Task brief: Every line below is to be given again precisely; images are to be left out.

◇ ◇ ◇ ◇ ◇

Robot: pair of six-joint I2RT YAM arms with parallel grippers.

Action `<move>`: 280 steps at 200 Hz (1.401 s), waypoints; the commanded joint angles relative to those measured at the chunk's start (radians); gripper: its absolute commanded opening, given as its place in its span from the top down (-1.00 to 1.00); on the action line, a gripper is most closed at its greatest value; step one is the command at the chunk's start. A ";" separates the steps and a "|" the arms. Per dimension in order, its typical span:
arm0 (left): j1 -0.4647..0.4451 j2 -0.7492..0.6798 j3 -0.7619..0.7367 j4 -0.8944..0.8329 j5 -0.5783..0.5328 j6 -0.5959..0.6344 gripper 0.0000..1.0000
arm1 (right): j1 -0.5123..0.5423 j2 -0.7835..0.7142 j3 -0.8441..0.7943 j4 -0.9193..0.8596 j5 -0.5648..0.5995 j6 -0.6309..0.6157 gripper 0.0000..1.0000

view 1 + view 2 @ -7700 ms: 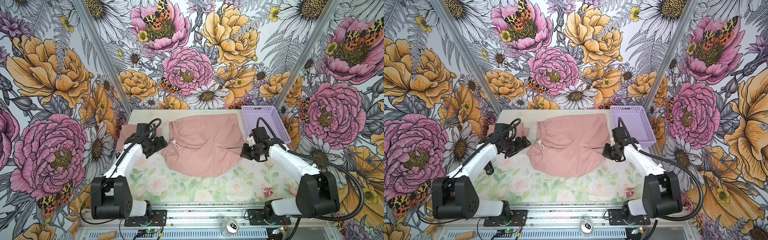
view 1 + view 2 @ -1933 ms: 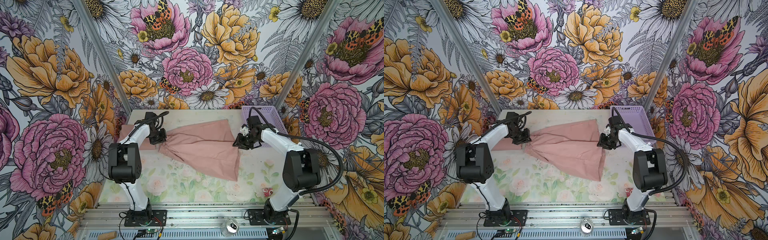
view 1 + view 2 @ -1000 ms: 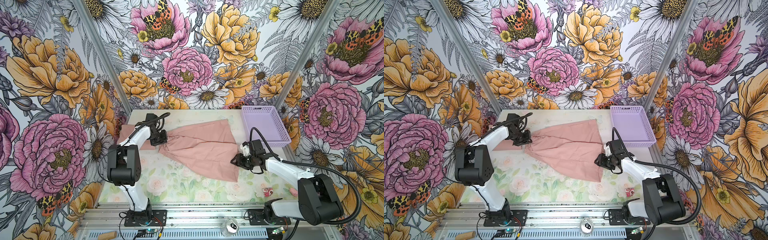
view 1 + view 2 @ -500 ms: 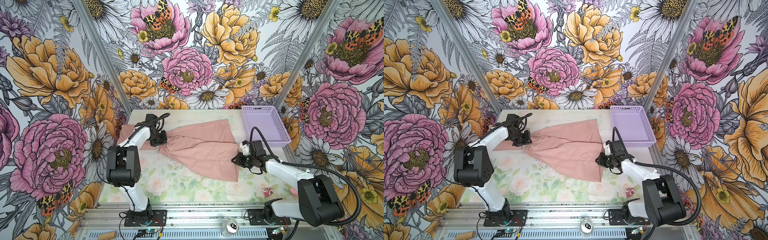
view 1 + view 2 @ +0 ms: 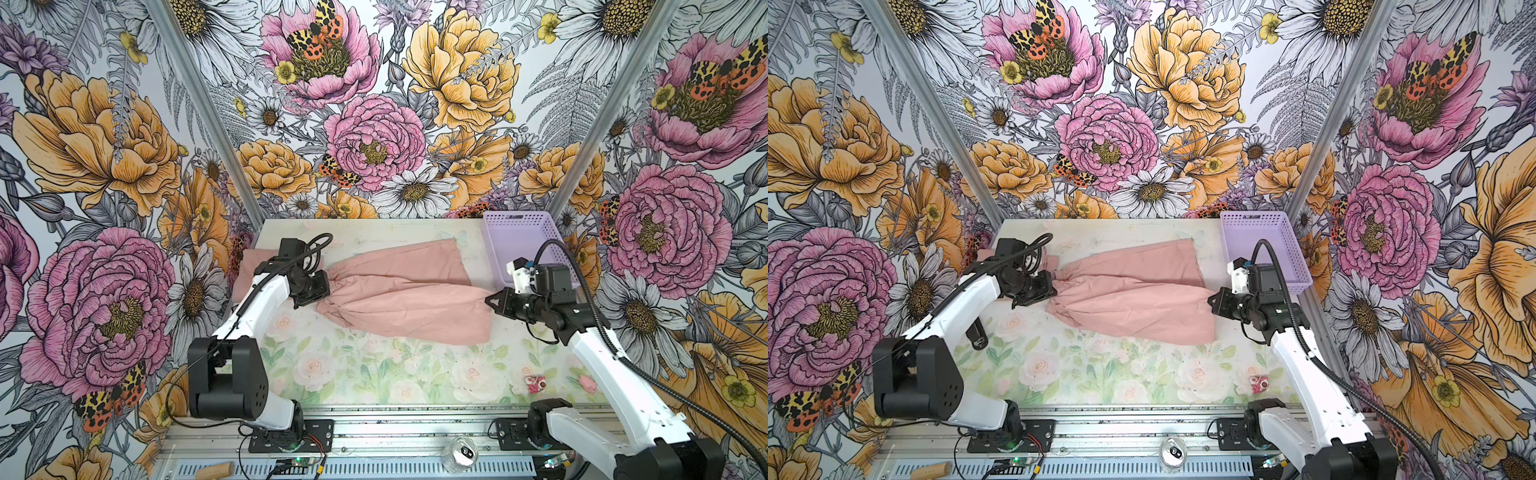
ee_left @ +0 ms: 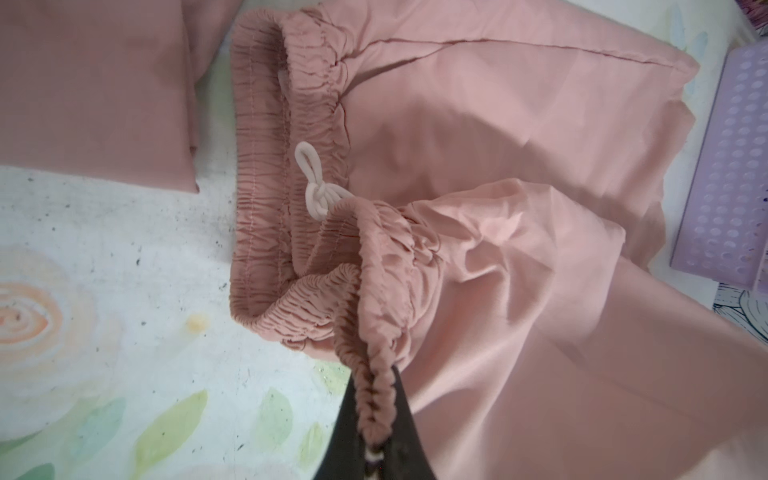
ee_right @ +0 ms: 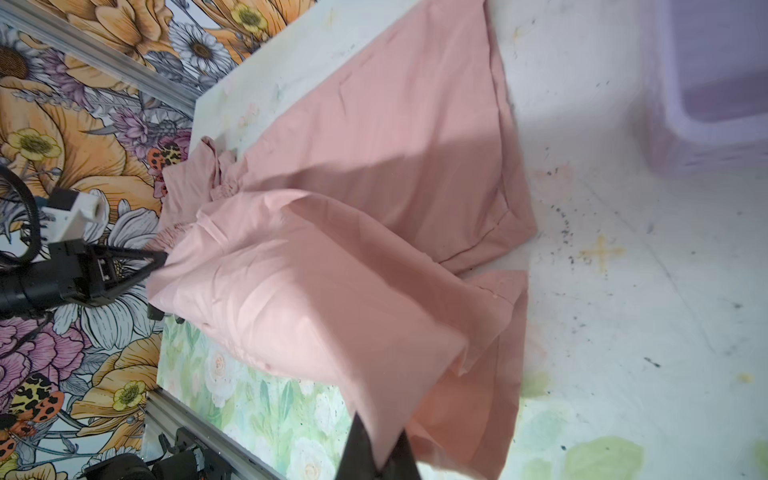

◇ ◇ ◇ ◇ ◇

Exercise response:
Robot: pair of six-joint I2RT YAM arms with parallel grippers.

Action `<move>`: 280 steps at 200 Hz (1.401 s), waypoints; the commanded joint angles relative to those measured at the chunk's start (radians); gripper: its absolute commanded opening, given as its place in its span from the top down (-1.00 to 1.00); on the action line, a gripper is most closed at its greatest value; step one is the command at the chunk's start. A ";" separates the steps and a "|" the arms. Per dimension in order, its typical span:
arm0 (left): j1 -0.4647..0.4451 j2 -0.7492..0.6798 j3 -0.7619..0.7367 j4 -0.8944..0.8329 j5 -0.5783..0.5328 j6 -0.5959..0.6344 gripper 0.0000..1.0000
arm1 (right): j1 -0.5123..0.5423 j2 -0.7835..0.7142 j3 -0.8441..0.7943 j4 -0.9193..0.8596 j5 -0.5648..0.5995 j6 -0.6309..0.6157 gripper 0.0000..1.0000

view 1 + view 2 @ -7700 ms: 
view 1 + view 2 @ -1933 ms: 
view 1 + view 2 @ -1000 ms: 
view 1 + view 2 @ -500 ms: 
view 1 + view 2 @ +0 ms: 
ee_left @ +0 ms: 
ee_right @ +0 ms: 

This exercise requires no further response.